Fun that breeds gut-busting laughter. A sisterhood building lifelong memories.
These are foundations of the Girl Guides as much as their Guiding Law: to be honest and trustworthy; use my resources wisely; respect myself and others; recognize and use my talents and abilities; protect our common environment; live with courage and strength; and share in the sisterhood of Guiding.
This year marks a century of sisterhood with the 1st Victoria Guides, one of the units that meet at Bowker Hall in Oak Bay.
“It’s fun. There are a lot of different activities we do,” said current member Katrina McLaughlin. Among the 11-year-old’s favourite activities is the longtime Guide standard: camping.
“We get to do activities there we can’t do at the hall. Also I just like sleeping in tents and cabins. You can actually cook your own food over the fire which is really nice,” Katrina said.
Camps such as Kingswood on the Saanich Peninsula have “lots of space to run around” during annual functions. They hold memories, like waking up at the bottom of a hill after sleeping too near the door of her tent, or waking sporting a felt-pen moustache. Among its many outings, the programs provide epic sleepovers at the observatory, aquariums and overnights at Science World.
The memories are theirs as well, like creating a jello tree for their girls to ‘find’ in the morning.
“You’ll bump into those kids 10 years later and they’re still talking about it,” Finnigan says.
Katrina interjects a tale of the recent vote to go outdoor skating at the Empress as opposed to an outing to the pool.
“We can actually choose what we want to do,” she says. All activities are “choice based,” agrees current 1st Victoria leader Anna Dzioba. “If you’re comfortable you can join in. They don’t have to be the one presenting a pet badge, they can watch and participate next time.”
That growth, the build up of a girl’s esteem and character, is a gift for the leaders.
“Watching girls that start off really shy and don’t have a voice and seeing them blossom is amazing,” said Doty.
“It builds self esteem. It’s a really empowering thing,” Finnigan added.
They strive to be as inclusive as possible, points out current co-leader Heather Shiedel. “If we have a shy girl, girls with disabilities, they’re all included and we all get along,” she says.
The 1st Victoria Guides is the first to mark a century in the Victoria District but many started as the First World War broke out in 1914. By 1915 there were five companies in Victoria.
“It started and it just ‘bam’ took over,” said Doty. “They learned a lot of life skills.”
Oak Bay owns the Bowker Halls that house the guides and scouts adjacent to Fireman’s Park, but Kiwanis purpose-built them in the 1950s. The program over the past century has not only survived, but thrived.
“There are over 10 million members in 147 countries,” says Finnigan.
“You can start when you’re five, and we have women in our Trefoil Guild who are 94,” adds Doty.

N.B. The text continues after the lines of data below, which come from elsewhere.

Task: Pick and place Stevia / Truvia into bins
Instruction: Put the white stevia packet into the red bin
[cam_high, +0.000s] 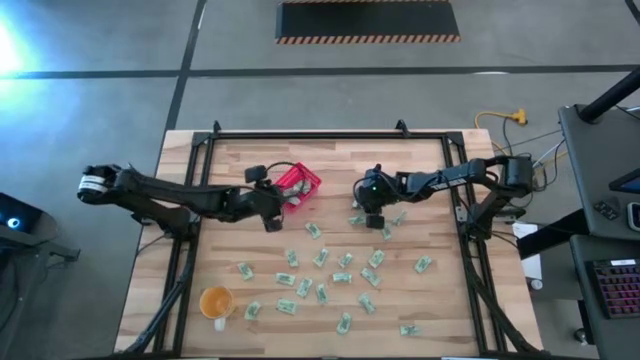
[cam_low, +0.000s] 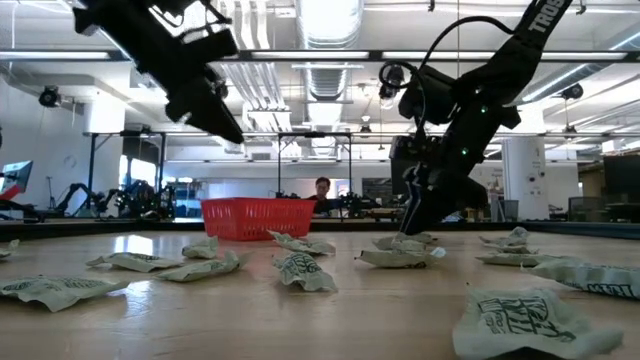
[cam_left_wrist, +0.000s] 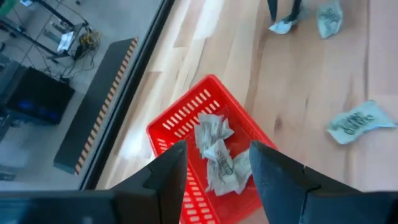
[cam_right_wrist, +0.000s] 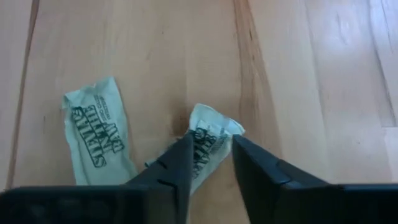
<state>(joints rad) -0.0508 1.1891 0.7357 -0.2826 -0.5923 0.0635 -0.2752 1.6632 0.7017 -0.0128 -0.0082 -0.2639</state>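
Loose packets (cam_high: 322, 258) and an orange cup (cam_high: 216, 300) surrounded the red basket (cam_high: 300, 180), where the left gripper (cam_left_wrist: 214, 163) hung spread and empty, while only the right wrist view showed the right gripper (cam_right_wrist: 210, 154) pinching one packet (cam_right_wrist: 208, 138).

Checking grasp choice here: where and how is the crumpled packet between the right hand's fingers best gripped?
Grip the crumpled packet across its raised, folded middle, coming straight down from above. It lies on the table with little edge exposed, so the right hand straddling that ridge looks the likeliest way to catch it.
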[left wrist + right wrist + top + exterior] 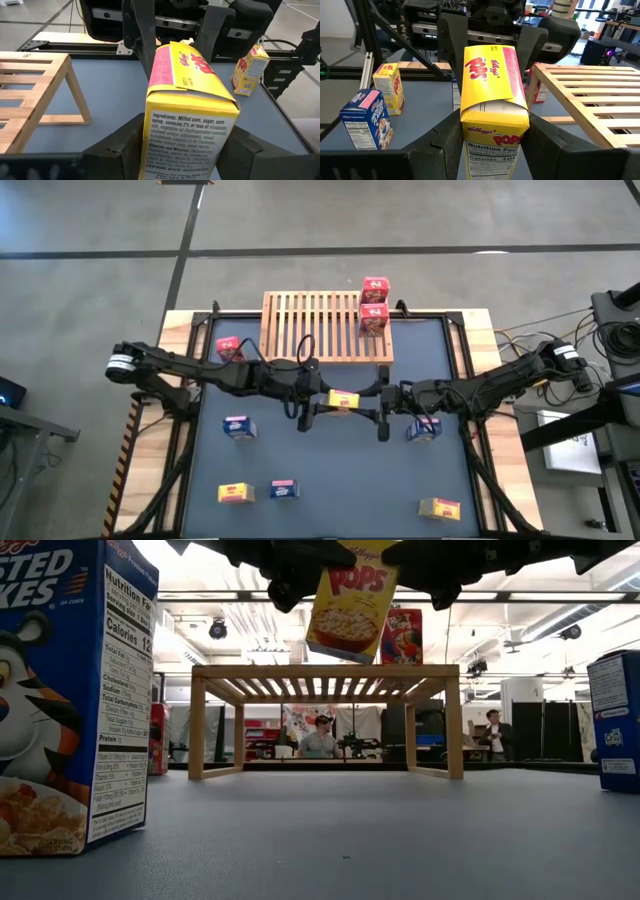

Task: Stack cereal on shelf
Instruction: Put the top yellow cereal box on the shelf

Guilds support the Guides by offering their skills in lesson form, or fundraising for activities in a lifelong sisterhood that spans generations.
When 1st Victoria used to visit Aberdeen, an Island Health residential care facility on Hillside Avenue, they shared stories with residents there who were guides as young girls, both in Canada and England. Many memories were stirred by the uniforms, the leaders say. It’s something that happens a lot.
“A lot of people keep their uniforms,” said Doty.
“It marks a passage of time that’s bigger than yourself, broader than yourself,” said Katrina’s mom Christine, who was also a guide as a child.
As part of her uniform, Katrina sports a hat covered in “traders”, small crafty works the embody memories of camps or outings. Tiny drinks, a small roll of toilet paper, a teeny plate of brownies all affixed with safety pins. Doty brought her badge blanket crowded with badges and crests from overseas trips to provincial campouts to local sleepovers. The two commissioners remember taking the 1st Victoria on a trip where every girl got a hat, and within 15 minutes were back in the tents madly pinning their “traders” on.
“Trading sessions were epic,” Doty says.
It all leads back to the empowerment of girls. All of the adult women say they’ve seen girls come out of bullying situations, emerging with a group of close friends. While the songs and uniforms of Guides may change, that foundation of sisterhood and friendship doesn’t falter.
“[Guiding] changes with the times, but it retains its roots,” Doty said.
“The core values and rules,” Finnigan added. “If you follow the basic rules, you’ll be a confident, self-assured, nice human being.”